▸ Problem to solve:
Go through the listing that follows and report the number of lines with the string "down" in them, nothing more.
------ Data provided
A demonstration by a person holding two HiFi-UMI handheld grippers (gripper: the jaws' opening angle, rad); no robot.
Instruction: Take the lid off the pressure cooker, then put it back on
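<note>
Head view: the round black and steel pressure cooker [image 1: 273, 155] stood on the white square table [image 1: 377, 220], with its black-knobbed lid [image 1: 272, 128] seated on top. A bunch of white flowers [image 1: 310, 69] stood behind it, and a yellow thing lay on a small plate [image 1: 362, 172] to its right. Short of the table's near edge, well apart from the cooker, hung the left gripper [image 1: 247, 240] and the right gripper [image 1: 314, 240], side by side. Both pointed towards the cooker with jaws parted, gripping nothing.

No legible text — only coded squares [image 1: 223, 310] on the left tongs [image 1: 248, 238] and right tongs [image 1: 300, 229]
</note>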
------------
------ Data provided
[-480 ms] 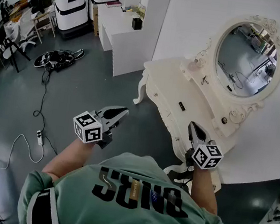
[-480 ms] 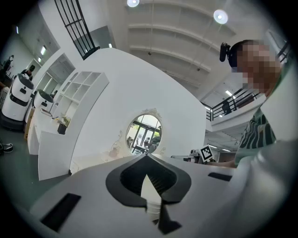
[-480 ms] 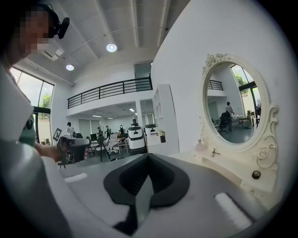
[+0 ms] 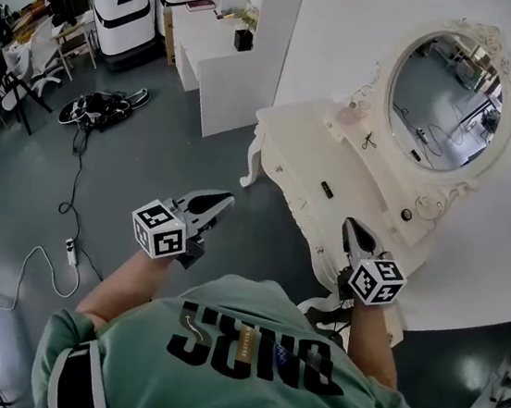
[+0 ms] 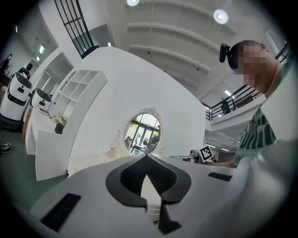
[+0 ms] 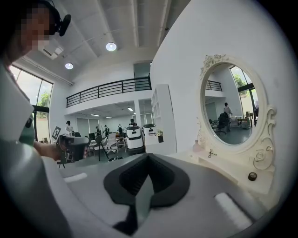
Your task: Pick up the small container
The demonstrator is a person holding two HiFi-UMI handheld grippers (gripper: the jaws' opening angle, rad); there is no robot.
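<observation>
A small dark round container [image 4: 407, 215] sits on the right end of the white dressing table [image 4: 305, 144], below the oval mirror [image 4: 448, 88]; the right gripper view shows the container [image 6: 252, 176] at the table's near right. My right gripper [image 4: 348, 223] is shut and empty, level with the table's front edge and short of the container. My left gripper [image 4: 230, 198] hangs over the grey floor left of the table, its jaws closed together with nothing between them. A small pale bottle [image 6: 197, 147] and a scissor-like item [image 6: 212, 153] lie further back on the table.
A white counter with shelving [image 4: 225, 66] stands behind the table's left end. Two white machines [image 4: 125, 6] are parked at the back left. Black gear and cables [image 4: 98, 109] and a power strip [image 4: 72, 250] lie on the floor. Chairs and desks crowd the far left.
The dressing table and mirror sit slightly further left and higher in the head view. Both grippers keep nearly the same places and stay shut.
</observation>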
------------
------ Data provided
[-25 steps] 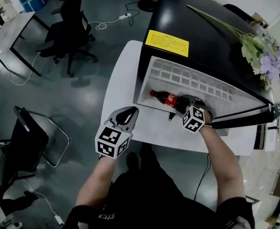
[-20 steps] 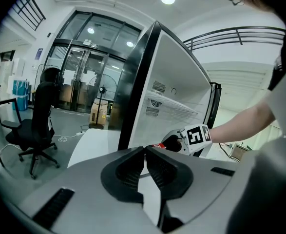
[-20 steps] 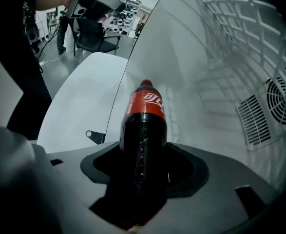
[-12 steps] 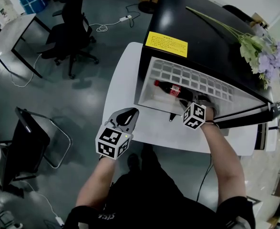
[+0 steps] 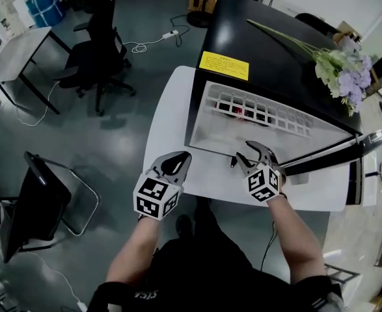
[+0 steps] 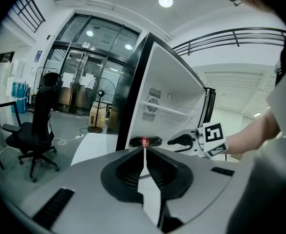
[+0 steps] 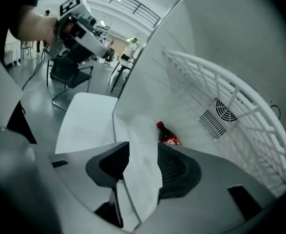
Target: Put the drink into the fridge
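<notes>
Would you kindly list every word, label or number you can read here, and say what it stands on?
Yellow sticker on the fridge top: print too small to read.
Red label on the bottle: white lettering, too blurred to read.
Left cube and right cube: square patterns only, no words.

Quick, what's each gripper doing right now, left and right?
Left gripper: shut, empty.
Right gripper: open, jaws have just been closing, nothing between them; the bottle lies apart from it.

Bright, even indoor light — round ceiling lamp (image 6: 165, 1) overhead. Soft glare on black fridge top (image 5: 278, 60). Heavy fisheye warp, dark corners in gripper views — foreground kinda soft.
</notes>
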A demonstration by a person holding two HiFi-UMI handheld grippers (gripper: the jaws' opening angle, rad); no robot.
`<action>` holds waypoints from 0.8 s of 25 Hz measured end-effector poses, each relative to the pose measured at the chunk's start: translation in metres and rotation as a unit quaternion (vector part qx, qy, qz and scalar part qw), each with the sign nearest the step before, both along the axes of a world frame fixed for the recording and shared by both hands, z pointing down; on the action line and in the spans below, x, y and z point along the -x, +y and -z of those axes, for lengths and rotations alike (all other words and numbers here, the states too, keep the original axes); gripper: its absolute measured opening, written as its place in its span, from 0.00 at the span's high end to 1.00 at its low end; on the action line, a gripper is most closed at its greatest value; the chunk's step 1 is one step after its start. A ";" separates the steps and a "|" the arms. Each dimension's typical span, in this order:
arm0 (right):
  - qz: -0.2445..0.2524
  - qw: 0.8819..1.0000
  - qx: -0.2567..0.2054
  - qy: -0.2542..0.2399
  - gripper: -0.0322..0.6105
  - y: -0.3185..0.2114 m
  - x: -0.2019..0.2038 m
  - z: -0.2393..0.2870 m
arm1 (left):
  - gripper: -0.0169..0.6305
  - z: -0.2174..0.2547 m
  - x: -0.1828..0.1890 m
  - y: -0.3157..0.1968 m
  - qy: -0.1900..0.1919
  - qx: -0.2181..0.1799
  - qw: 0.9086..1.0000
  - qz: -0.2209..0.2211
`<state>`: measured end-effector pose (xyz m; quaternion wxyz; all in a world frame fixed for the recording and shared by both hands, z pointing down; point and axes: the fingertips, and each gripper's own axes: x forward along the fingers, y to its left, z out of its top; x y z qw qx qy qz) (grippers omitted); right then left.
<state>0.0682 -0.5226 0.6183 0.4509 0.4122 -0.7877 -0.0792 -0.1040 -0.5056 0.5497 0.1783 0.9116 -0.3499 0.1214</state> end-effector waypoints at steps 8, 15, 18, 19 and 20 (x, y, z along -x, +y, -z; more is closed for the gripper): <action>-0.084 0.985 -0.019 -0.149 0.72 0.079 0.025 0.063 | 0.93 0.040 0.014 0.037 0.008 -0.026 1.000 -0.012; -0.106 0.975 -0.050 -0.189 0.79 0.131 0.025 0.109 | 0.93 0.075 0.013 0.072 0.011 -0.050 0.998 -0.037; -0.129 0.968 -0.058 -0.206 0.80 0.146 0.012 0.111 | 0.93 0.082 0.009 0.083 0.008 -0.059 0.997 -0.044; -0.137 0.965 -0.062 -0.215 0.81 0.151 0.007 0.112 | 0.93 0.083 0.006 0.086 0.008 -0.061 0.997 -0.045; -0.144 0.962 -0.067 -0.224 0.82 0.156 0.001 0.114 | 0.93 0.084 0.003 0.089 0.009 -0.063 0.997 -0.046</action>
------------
▸ Expected answer:
2